Incendie de Notre-Dame : pas suffisamment de chênes disponibles pour reconstruire la charpente ?

Incendie de Notre-Dame : pas suffisamment de chênes disponibles pour reconstruire la charpente ?
Une des rosaces de Notre-Dame le 16 avril 2019.

Orange avec AFP-Services, publié le mardi 16 avril 2019 à 14h39

Alors que les propriétaires de forêts sont appelés à faire don d'un arbre pour Notre-Dame, le premier exploitant forestier en volume de chênes en France s'inquiète des réserves en France. 
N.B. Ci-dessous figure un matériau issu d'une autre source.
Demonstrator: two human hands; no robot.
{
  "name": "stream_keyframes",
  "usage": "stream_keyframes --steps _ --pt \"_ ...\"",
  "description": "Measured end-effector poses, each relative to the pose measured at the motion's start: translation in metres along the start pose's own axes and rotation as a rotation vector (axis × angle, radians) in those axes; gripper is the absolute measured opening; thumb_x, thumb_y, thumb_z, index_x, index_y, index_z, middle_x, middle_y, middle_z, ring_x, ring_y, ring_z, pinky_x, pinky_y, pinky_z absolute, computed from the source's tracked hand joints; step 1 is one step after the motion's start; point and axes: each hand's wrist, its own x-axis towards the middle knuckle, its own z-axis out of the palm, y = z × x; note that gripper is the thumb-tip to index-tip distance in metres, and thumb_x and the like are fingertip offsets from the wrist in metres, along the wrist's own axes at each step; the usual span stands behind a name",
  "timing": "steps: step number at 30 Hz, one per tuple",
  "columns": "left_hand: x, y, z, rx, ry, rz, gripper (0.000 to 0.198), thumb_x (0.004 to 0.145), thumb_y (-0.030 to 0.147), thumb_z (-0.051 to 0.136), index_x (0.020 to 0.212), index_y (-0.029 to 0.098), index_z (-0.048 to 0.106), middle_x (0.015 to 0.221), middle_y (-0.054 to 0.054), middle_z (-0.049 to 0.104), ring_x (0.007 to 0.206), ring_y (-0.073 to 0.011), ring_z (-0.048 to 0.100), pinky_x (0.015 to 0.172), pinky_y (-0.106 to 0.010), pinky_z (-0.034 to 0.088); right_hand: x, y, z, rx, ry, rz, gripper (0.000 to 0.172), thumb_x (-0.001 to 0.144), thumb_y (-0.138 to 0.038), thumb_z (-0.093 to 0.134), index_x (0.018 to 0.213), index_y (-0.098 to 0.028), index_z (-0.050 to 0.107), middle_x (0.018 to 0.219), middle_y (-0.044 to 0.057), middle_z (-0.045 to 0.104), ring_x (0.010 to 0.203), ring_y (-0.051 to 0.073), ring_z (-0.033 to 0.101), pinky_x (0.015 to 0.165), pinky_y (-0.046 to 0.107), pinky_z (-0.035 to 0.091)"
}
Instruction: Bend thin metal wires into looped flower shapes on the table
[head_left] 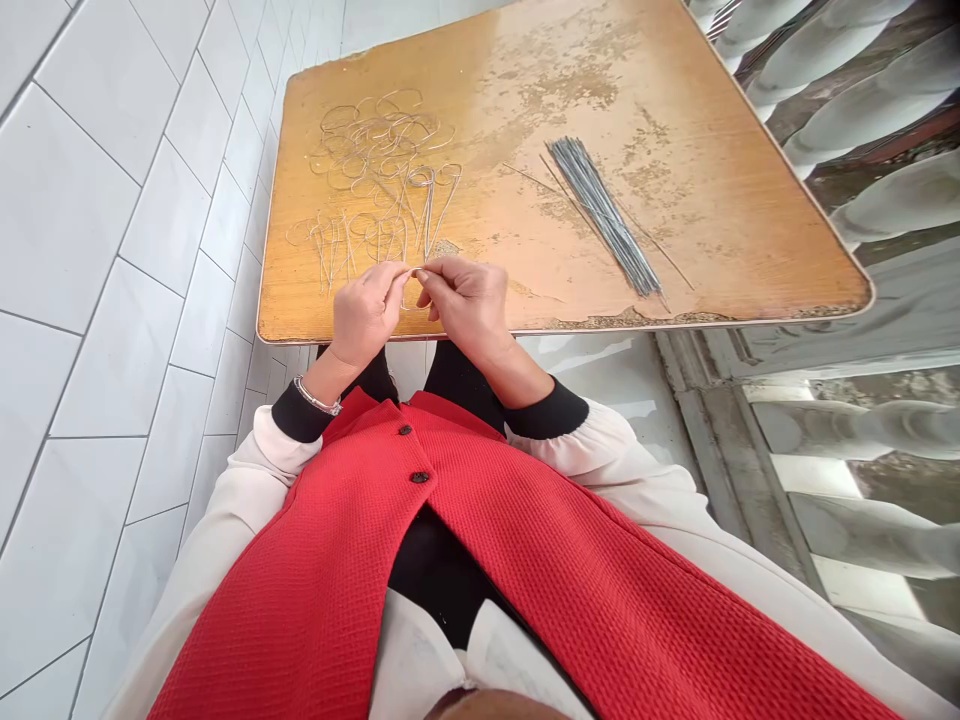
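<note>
the left hand [366, 312] and right hand [463, 302] were nearly closed, fingertips seemingly pinching a thin wire [413, 271] over a worn wooden tabletop [720, 240], beside bent wire loops [382, 170]. light and springy, it was best held near its end.

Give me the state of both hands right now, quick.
Left hand: closed, pinching a thin silver wire between thumb and fingers.
Right hand: closed, pinching the same wire.

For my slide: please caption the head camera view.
Left hand and right hand pinch thin wire over a worn wooden table beside wire loops.
</note>
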Motion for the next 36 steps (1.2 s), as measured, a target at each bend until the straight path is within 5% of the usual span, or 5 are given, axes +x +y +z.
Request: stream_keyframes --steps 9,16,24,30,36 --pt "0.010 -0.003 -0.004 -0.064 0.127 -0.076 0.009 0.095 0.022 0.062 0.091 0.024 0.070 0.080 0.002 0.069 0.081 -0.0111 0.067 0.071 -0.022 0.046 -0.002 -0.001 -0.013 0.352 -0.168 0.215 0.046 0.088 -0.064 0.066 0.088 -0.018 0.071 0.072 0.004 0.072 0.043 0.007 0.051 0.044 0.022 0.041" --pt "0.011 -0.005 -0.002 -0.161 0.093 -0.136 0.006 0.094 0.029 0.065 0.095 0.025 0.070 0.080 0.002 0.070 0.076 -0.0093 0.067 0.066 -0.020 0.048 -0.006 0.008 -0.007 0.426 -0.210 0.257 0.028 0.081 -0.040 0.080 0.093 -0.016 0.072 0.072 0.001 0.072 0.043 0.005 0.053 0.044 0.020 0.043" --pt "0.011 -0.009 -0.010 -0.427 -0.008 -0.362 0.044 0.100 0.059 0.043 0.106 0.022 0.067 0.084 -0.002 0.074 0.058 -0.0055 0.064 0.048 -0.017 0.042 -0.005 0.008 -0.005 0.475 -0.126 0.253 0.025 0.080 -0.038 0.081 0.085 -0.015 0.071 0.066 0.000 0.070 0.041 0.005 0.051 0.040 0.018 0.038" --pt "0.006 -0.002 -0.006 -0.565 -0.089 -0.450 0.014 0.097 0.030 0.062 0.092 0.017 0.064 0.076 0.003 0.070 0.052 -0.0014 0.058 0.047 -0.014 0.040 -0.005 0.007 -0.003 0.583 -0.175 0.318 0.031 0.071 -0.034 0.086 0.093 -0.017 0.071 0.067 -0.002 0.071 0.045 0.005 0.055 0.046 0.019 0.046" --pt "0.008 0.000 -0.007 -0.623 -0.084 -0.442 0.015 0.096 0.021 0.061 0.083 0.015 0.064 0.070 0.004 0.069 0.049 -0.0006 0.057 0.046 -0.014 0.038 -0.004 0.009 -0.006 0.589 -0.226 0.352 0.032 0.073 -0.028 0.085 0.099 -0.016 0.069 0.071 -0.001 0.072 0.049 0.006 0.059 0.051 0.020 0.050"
La fondation Fransylva, qui assure la promotion des forêts privées de France, a lancé mardi 16 avril un appel aux propriétaires forestiers de France. Il leur est demandé à chacun de donner un chêne pour la reconstruction de la cathédrale Notre-Dame à Paris après l'incendie qui l'a ravagée dans la nuit de lundi à mardi.  "La fondation Fransylva mobilise les 3,5 millions de propriétaires privées de forêts en France pour leur demander de donner un chêne pour la reconstruction de Notre-Dame", a indiqué à l'AFP Jean-Etienne Rime, président de cette fondation abritée par la Fondation du patrimoine.



"La filière française du bois va s'organiser pour fournir du chêne français, et va participer y compris financièrement à la reconstruction de la cathédrale" a précisé Michel Druilhe, président de l'interprofession France Bois Forêt qui réunit les forestiers privés, l'Office National des Forêts, les communes forestières, toutes les scieries et entreprises du bois.

Reconstruire la charpente avec du chêne français 

"3,5 millions (de propriétaires) c'est colossal !" a estimé Jean-Étienne Rime, "il y a beaucoup de petites propriétés (...) nous mobilisons tous ces gens-là." Les dons peuvent également être faits sous forme d'argent, a-t-il ajouté, en insistant sur le souhait de la fondation que "la charpente de Notre-Dame soit reconstruite avec du chêne français".

"Comme nous sommes dans une logique de pérennité, parallèlement, ils doivent s'engager à planter un chêne", insiste Jean-Étienne Rime en expliquant que "la forêt est le seul univers où on travaille pour les générations futures".

Pas suffisamment de stocks disponibles ? 

Jean-Étienne Rime explique que pour rebâtir cette charpente il faut "des chênes anciens, plantés au XIXe siècle", de 150 à 200 ans et de 2 mètres à 2,50 mètres de diamètre. "La quantité ne sera pas colossale et nous avons largement ce qu'il faut."

Le dirigeant de Groupe Charlois, premier producteur français de bois de chêne, est beaucoup moins optimiste. S'il fera bien un don en nature pour la reconstruction de la charpente incendiée de Notre-Dame, son dirigeant se dit "inquiet des disponibilités de bois" pour reconstruire la cathédrale.




"Au delà du don, je m'inquiète des disponibilités de bois qui permettront de refaire cette charpente", a déclaré mardi à l'AFP Sylvain Charlois joint par téléphone, jugeant qu'il "n'y a pas en France des stocks de bois déjà sciés disponibles pour un tel chantier".

Plusieurs années nécessaires 

Selon lui, il a fallu 1.300 chênes pour construire la charpente il y a huit siècles, ce qui équivaut à "au moins 3.000 mètres cubes de bois". "Pour constituer un stock de grumes de chêne de cette qualité, en quantité suffisante, il va falloir plusieurs années", a-t-il estimé. 

Groupe Charlois, premier exploitant forestier en volume de chêne en France, s'est engagé dès lundi soir à donner du bois pour la reconstruction du "chef d'œuvre" que constitue la charpente de la cathédrale Notre-Dame de Paris, sans préciser le chiffre exact. 

Appelant "toutes les bonnes volontés" de la filière à l'aider pour constituer ce stock, l'exploitant a proposé d'être "le réceptacle" pour stocker l'impressionnante quantité de bois nécessaire, notamment sur son site historique de Murlin, dans la Nièvre, aussi siège du groupe. "Il faut dès maintenant mettre des grumes de côté. C'est ce que nous avons commencé à faire ce matin sur nos sites", a-t-il ajouté.